(What to do):
Filter this listing down to the lines that contain the word "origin", and copy them.

(Recorded information):
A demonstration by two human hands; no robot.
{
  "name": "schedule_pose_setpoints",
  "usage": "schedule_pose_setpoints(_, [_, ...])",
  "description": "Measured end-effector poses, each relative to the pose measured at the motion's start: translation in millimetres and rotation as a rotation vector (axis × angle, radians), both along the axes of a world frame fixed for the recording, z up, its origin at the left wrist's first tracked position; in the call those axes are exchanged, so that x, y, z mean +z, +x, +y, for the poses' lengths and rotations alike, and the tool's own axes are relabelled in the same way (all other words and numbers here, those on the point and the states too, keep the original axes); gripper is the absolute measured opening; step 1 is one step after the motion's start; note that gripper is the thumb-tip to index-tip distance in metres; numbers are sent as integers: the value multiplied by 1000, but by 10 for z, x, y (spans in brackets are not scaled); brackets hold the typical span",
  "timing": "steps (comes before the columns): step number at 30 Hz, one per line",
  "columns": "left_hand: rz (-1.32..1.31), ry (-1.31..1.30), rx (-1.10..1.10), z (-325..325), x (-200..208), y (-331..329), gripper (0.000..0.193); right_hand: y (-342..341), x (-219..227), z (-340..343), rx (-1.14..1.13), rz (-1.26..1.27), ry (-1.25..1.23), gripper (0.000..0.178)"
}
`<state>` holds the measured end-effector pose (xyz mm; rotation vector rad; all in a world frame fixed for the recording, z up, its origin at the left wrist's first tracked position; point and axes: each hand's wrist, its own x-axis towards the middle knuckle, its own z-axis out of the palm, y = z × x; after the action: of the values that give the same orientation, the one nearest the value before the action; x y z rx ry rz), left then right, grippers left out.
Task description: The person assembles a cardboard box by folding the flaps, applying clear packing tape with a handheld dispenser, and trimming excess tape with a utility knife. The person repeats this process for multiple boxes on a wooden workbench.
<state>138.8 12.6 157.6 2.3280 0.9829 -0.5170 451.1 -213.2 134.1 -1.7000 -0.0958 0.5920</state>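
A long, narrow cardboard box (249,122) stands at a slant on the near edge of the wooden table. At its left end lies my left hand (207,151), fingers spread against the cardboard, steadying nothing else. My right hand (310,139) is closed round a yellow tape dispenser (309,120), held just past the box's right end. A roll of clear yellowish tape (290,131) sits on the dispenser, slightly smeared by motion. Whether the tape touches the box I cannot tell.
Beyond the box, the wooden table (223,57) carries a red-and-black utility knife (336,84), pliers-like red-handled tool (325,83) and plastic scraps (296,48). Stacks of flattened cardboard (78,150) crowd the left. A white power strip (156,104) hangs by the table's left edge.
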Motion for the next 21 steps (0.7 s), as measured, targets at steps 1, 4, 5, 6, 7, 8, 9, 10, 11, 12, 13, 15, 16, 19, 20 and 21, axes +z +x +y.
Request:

(Result for this task):
  "description": "Measured end-effector poses, each relative to the pose measured at the motion's start: translation in millimetres and rotation as a rotation vector (axis × angle, radians), both along the axes of a world frame fixed for the recording, z up, its origin at the left wrist's first tracked position; in the call those axes are exchanged, so that x, y, z mean +z, +x, +y, for the poses' lengths and rotations alike, and the tool's own axes are relabelled in the same way (all other words and numbers here, those on the point and the states too, keep the original axes); gripper is the absolute measured opening; step 1 is one step after the motion's start; note that gripper is the thumb-tip to index-tip distance in metres; numbers are sent as integers: the value multiplied by 1000, but by 10 for z, x, y (spans in brackets are not scaled); brackets hold the typical span",
`<state>` holds the measured end-effector pose (xyz mm; rotation vector rad; all in a world frame fixed for the recording, z up, its origin at the left wrist's first tracked position; point and axes: each hand's wrist, its own x-axis towards the middle knuckle, its own z-axis out of the palm, y = z × x; after the action: of the values that give the same orientation, the one nearest the value before the action; x y z rx ry rz), left then right, grippers left out.

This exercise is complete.